Justice Jamie Campbell said there was substantial evidence that what unfolded was planned in a quick meeting of the prisoners, but he also concluded the plan of the inmates was to injure — not kill — Anderson when he was admitted to his cell at North 3 unit at 7:24 p.m.
“Some (attackers) entered (the cell), some closed the door and others blocked access of the correctional officers …. The effort was co-ordinated, with people having assigned roles discussed in the minutes before the assault took place," said the judge, in the first set of verdicts for the two group trials he'd presided over.
Campbell's verdicts were for 13 of 15 inmates charged with conspiracy to commit murder, attempted murder, confinement, aggravated assault, assault with a weapon and with obstructing correctional officers, related to an attack on Anderson at the Central Nova Scotia Correctional Facility, on the outskirts of Halifax.
The first trial, held in September, included Jacob Lilly, Wesley Hardiman, Matthew Lambert, Colin Ladelpha, Kirk Carridice and Omar McIntosh, with Lilly also charged with assaulting a police officer. The second trial, which took place earlier this month, included Kaz Cox, Austin Mitton, Kevin Clarke-McNeil, Andriko Crawley, Robert Fraser, Matthew Coaker and Geevan Nagendran.
A 14th defendant, Brian James Marriott had his trial date set for Dec. 7 in a Monday hearing, as his lawyer commented he may choose to plead guilty before that date. Sophon Sek, the 15th inmate accused in the case, is seriously ill, and Campbell has indicated his trial may occur at a future date.
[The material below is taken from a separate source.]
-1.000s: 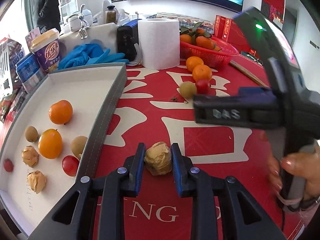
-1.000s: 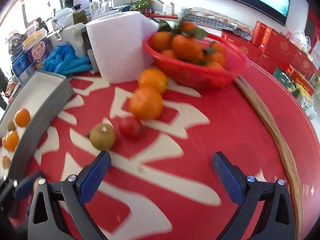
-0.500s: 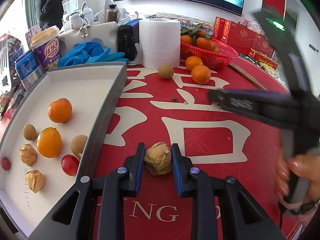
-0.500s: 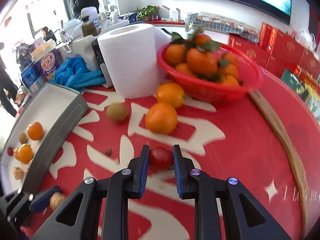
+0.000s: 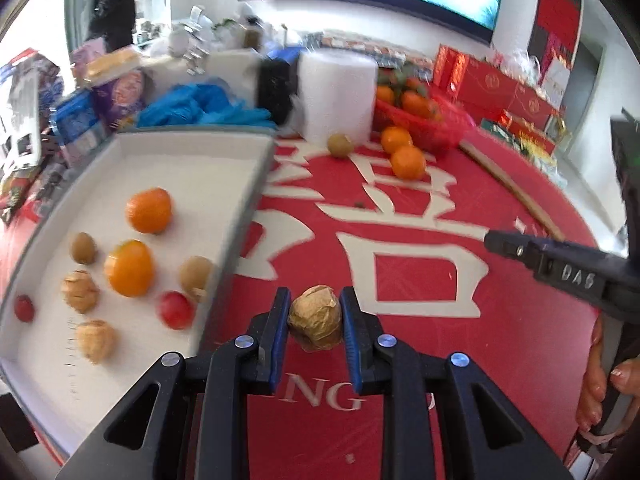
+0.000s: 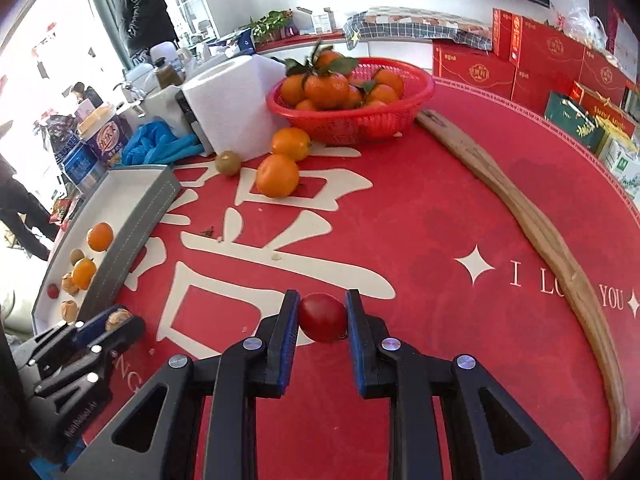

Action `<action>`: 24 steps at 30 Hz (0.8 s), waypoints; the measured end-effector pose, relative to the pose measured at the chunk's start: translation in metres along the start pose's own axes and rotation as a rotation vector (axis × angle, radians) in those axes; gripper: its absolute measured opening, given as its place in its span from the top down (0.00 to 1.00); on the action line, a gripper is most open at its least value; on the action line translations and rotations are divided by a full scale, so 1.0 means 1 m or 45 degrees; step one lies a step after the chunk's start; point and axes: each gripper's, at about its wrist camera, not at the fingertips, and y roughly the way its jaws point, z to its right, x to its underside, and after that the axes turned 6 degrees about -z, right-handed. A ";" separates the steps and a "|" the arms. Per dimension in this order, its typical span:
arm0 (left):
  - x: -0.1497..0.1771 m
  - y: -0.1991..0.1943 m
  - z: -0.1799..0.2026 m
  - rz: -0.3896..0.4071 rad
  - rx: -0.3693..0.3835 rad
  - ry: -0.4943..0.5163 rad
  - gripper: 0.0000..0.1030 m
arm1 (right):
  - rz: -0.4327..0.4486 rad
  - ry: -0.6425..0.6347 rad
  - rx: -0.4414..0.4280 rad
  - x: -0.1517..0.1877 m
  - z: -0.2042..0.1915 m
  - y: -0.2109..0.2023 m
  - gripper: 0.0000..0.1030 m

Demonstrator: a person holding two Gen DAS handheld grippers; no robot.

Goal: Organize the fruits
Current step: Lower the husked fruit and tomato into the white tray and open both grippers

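My left gripper point(image 5: 315, 300) holds a brown papery-husked fruit point(image 5: 316, 324) just above the red table mat, its jaws still closing on it, right beside the tray's near corner. The white tray point(image 5: 192, 160) on the left holds two oranges point(image 5: 149, 210), kiwis point(image 5: 83, 247), a red tomato point(image 5: 175, 309) and husked fruits point(image 5: 96, 340). My right gripper point(image 6: 322, 304) is shut on a red tomato point(image 6: 322, 318) over the middle of the mat. Two loose oranges point(image 6: 277, 176) and a kiwi point(image 6: 228, 162) lie near the paper roll.
A red basket point(image 6: 400, 116) of tangerines stands at the back, next to a white paper roll point(image 6: 228, 108) and blue gloves point(image 6: 160, 148). A long wooden stick point(image 6: 532, 228) lies along the mat's right side. Boxes and bottles crowd the far edge; a person stands behind.
My right gripper went from wide open to shut on the red tomato and drew back with it. The kiwi rolled to the paper roll. My left gripper rose slightly with the husked fruit.
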 end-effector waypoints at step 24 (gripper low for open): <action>0.012 -0.039 -0.126 0.106 -0.174 -0.283 0.74 | -0.025 -0.363 -0.114 -0.011 -0.160 0.008 0.76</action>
Campbell found all 13 of the inmates in the first two trials were not guilty of the more serious charges of attempted murder and conspiracy, saying there wasn't enough evidence to prove a murder conspiracy or an intent to kill. In addition, he found one of the accused, Nagendran, was only guilty of obstruction of the correctional officers.
"There's no evidence anyone said anything about killing him, or used covert language to that effect," said Campbell in rendering his first decision, which was similar in reasoning to the verdicts he gave later in the day for the second group of inmates.
The judge noted in both rulings that when Anderson was sitting on the floor in his cell and still conscious, and before correctional officers were allowed to retrieve him, the beating and stabbing had stopped, suggesting they didn't intend Anderson's death.
The case put by the Crown included a conversation that occurred between two of the accused — Lilly and Marriott — in the minutes before the attack, but Campbell didn’t find their words to be clear evidence of a murder conspiracy.
“It was words to the effect of ‘Take care of that right now’ or ‘Get four or five guys right now,’” the judge noted. But Campbell said the phrasing wasn’t explicit enough to show a plot with murderous intent.
However, he did accept the Crown's theory that a meeting in Cox's cell minutes before the attack was some form of plan to assault the new arrival.
During the trial, the Crown argued the high-resolution video showed that after that gathering of inmates, a group of inmates descended to the ground floor and hurried into Anderson's cell, as a wall of inmates formed to prevent correctional officers from intervening.
Campbell refuted arguments from various defence lawyers that because there was no video within the cell, it couldn't be clearly determined who stabbed and hit Anderson — and therefore there wasn't enough evidence to prove an aggravated assault.
Rather, the judge said efforts to block correctional officers or hold the door closed while the attack occurred were aiding and abetting the aggravated assault, and therefore those who participated were still guilty of the offences.
"People cannot avoid criminal liability for an assault in these circumstances by saying it could have been any one of us," he said.
"They were all part of a group that facilitated the assault by overwhelming him .... There's no evidence any of those in the cell was there as a bystander."
The judge made an exception for Nagendran, noting the inmate didn't attend the planning meeting or appear to be fully aware of what he was participating in when he stood in front of correctional officers.
Separate dates for sentencing were set for the 13 inmates on various dates over the next five months.